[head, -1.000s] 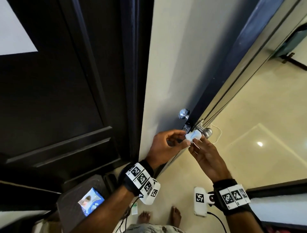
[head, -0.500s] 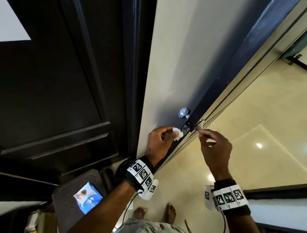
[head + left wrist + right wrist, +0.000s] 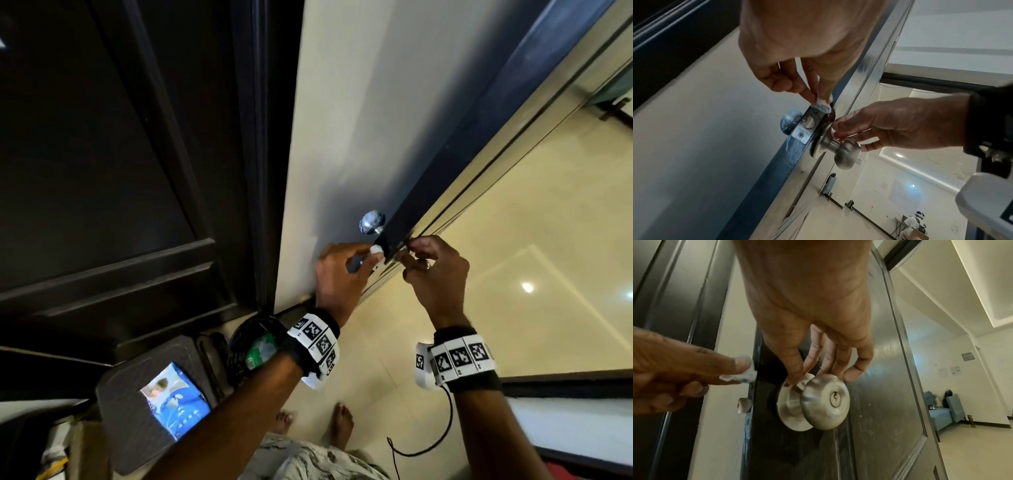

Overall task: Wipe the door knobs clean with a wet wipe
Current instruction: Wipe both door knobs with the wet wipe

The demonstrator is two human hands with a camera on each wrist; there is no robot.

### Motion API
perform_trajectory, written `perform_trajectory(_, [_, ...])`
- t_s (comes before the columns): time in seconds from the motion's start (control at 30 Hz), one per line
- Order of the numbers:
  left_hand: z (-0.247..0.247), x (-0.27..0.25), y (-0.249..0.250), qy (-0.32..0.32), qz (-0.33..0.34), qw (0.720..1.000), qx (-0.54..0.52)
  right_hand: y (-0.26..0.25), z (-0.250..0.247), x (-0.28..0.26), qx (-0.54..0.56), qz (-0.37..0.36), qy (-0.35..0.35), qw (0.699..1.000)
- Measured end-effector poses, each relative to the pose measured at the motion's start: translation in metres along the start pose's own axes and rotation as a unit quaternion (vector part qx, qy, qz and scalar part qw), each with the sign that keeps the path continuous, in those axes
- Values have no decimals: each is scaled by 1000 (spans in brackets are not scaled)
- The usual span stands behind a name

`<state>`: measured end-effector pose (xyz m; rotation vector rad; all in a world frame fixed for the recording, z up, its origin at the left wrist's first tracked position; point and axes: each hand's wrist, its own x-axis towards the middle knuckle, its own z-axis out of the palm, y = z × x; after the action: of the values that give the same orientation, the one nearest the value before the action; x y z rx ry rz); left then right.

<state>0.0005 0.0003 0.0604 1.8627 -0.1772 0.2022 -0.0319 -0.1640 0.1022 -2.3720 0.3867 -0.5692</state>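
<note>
Pale floor tiles [image 3: 394, 377] lie underfoot, where the person's bare feet [image 3: 339, 425] stand beside a dark stool [image 3: 130, 394] carrying a blue wet-wipe pack [image 3: 176, 401]. Two forearms with marker-printed wristbands reach up to the narrow edge of an open dark door [image 3: 879, 386].

At that edge, the left hand [image 3: 337, 274] pinches a small crumpled white wet wipe [image 3: 823, 104] between thumb and fingertips, pressing it against the door's edge just above the metal latch plate [image 3: 802, 129]. The other fingers are curled in.

On the far side of the edge, the right hand [image 3: 435, 274] hangs over the brushed-steel outer knob [image 3: 825, 404], the one with a keyhole in its face. Its fingers are loosely bent. The thumb tip rests on the round base plate [image 3: 789, 404] behind the knob, and the other fingertips touch the knob's upper rim without closing round it.

Beyond the left hand, the shinier inner knob [image 3: 371, 222] sticks out from the door's other face, touched by neither hand.

Farther off, a bright room holds a blue sofa [image 3: 941, 415].
</note>
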Motion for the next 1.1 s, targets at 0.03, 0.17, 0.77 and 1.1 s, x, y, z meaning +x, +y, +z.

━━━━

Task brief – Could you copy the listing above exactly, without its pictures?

Expected output –
[head, -1.000s] 
[head, -0.500s] 
[head + left wrist + right wrist, +0.000s] 

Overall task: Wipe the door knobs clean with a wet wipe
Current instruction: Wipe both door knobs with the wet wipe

The demonstrator is two human hands with a camera on each wrist; there is no robot.

### Motion API
perform_trajectory, written `perform_trajectory(_, [_, ...])`
- t_s (comes before the columns): time in seconds from the motion's start (control at 30 Hz), one per line
- Order of the numbers:
  left_hand: z (-0.247..0.247), x (-0.27..0.25), y (-0.249..0.250), qy (-0.32..0.32), qz (-0.33..0.34), qw (0.720..1.000), qx (-0.54..0.52)
  right_hand: y (-0.26..0.25), z (-0.250..0.247), x (-0.28..0.26), qx (-0.54..0.56), qz (-0.37..0.36), qy (-0.35..0.35), qw (0.699..1.000)
- Measured end-effector poses, each relative to the pose measured at the motion's start: translation in metres along the start pose's own axes and rotation as a unit quaternion (vector part qx, qy, qz and scalar part qw), each with the sign that keeps the path continuous, in those axes
- Values have no decimals: each is scaled by 1000 (spans in brackets are not scaled)
- The usual span stands behind a name

`<state>`: measured end-effector pose (xyz m; rotation vector rad; all in a world frame fixed for the recording, z up, its origin at the left wrist's first tracked position; point and axes: each hand's wrist, its own x-axis towards the middle knuckle, its own z-axis out of the palm, y = z × x; after the action: of the values that give the same orientation, the one nearest the value before the action; x y z rx ry rz); left then right.

<state>0.0005 0.0003 0.0604 1.8627 -0.1772 0.2022 -0.0319 -0.1640 0.1022 -2.3720 0.3867 -0.5692</state>
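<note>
Pale floor tiles [image 3: 394, 377] lie underfoot, where the person's bare feet [image 3: 339, 425] stand beside a dark stool [image 3: 130, 394] carrying a blue wet-wipe pack [image 3: 176, 401]. Two forearms with marker-printed wristbands reach up to the narrow edge of an open dark door [image 3: 879, 386].

At that edge, the left hand [image 3: 337, 274] pinches a small crumpled white wet wipe [image 3: 823, 104] between thumb and fingertips, pressing it against the door's edge just above the metal latch plate [image 3: 802, 129]. The other fingers are curled in.

On the far side of the edge, the right hand [image 3: 435, 274] hangs over the brushed-steel outer knob [image 3: 825, 404], the one with a keyhole in its face. Its fingers are loosely bent. The thumb tip rests on the round base plate [image 3: 789, 404] behind the knob, and the other fingertips touch the knob's upper rim without closing round it.

Beyond the left hand, the shinier inner knob [image 3: 371, 222] sticks out from the door's other face, touched by neither hand.

Farther off, a bright room holds a blue sofa [image 3: 941, 415].
</note>
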Motion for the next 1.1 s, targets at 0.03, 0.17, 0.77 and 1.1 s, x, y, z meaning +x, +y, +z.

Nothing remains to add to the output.